ACTIVITY: Please retype the data in full, exactly as given.

GIVEN DATA:
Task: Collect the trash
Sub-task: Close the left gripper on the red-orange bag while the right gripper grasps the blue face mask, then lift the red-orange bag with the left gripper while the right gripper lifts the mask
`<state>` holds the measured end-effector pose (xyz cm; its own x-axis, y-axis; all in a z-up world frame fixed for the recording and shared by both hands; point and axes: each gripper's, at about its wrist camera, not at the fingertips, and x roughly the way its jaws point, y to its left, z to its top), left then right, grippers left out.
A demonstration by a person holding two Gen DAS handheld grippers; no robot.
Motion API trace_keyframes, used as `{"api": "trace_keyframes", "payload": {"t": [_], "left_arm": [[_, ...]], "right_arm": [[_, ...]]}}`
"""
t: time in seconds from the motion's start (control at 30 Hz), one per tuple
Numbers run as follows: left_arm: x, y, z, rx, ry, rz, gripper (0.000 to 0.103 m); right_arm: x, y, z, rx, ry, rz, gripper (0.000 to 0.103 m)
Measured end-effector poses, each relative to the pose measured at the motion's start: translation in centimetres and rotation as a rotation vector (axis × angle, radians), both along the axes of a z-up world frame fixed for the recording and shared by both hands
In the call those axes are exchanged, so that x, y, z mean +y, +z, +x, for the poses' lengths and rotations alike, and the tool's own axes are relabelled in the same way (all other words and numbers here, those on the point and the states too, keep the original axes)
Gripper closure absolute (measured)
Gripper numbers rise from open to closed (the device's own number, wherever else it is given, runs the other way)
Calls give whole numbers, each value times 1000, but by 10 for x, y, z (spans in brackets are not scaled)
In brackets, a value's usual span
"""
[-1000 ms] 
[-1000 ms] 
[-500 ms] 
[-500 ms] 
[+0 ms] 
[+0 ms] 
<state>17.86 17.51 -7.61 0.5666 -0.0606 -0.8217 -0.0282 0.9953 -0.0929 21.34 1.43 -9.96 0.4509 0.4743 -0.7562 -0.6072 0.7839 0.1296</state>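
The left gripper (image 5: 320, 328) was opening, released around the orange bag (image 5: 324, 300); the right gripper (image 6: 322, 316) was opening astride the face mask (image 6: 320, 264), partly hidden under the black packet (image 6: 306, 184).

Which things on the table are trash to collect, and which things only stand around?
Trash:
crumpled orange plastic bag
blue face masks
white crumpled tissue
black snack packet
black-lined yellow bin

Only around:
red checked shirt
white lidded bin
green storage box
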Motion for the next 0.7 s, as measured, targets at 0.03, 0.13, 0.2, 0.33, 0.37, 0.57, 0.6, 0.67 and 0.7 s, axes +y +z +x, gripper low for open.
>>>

EXERCISE RESULT:
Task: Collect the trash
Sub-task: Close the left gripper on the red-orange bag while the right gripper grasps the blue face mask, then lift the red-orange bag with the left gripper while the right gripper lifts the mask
`<state>` holds the measured end-effector pose (xyz cm; its own x-axis, y-axis; all in a z-up world frame fixed for the recording and shared by both hands; point and axes: each gripper's, at about its wrist camera, not at the fingertips, and x roughly the way its jaws point, y to its left, z to its top), left then right, grippers left out.
A demonstration by a person holding two Gen DAS handheld grippers; no robot.
Motion API trace_keyframes, used as `{"api": "trace_keyframes", "payload": {"t": [_], "left_arm": [[_, ...]], "right_arm": [[_, ...]]}}`
"""
t: time in seconds from the motion's start (control at 30 Hz), one per tuple
Numbers run as follows: left_arm: x, y, z, rx, ry, rz, gripper (0.000 to 0.103 m); right_arm: x, y, z, rx, ry, rz, gripper (0.000 to 0.103 m)
Measured end-effector poses, each relative to the pose measured at the motion's start: translation in centimetres and rotation as a rotation vector (axis × angle, radians), both along the axes of a z-up world frame fixed for the recording and shared by both hands
In the call those axes are exchanged, so that x, y, z mean +y, +z, +x, for the poses' lengths and rotations alike, and the tool's own axes are relabelled in the same way (all other words and numbers here, those on the point and the states too, keep the original axes)
Gripper closure absolute (measured)
Gripper numbers rise from open to closed (the device's own number, wherever else it is given, runs the other way)
Calls give whole numbers, each value times 1000, but by 10 for x, y, z (spans in brackets are not scaled)
In brackets, a value's usual span
"""
[-1000 ms] 
[-1000 ms] 
[-500 ms] 
[-500 ms] 
[+0 ms] 
[+0 ms] 
<state>17.86 17.51 -7.61 0.5666 -0.0606 -0.8217 -0.0282 0.9953 -0.0929 21.34 1.43 -9.96 0.4509 0.4743 -0.7562 -0.6072 0.7839 0.1296</state>
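The left gripper (image 5: 320, 328) was opening, released around the orange bag (image 5: 324, 300); the right gripper (image 6: 322, 316) was opening astride the face mask (image 6: 320, 264), partly hidden under the black packet (image 6: 306, 184).

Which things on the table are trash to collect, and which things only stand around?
Trash:
crumpled orange plastic bag
blue face masks
white crumpled tissue
black snack packet
black-lined yellow bin

Only around:
red checked shirt
white lidded bin
green storage box
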Motion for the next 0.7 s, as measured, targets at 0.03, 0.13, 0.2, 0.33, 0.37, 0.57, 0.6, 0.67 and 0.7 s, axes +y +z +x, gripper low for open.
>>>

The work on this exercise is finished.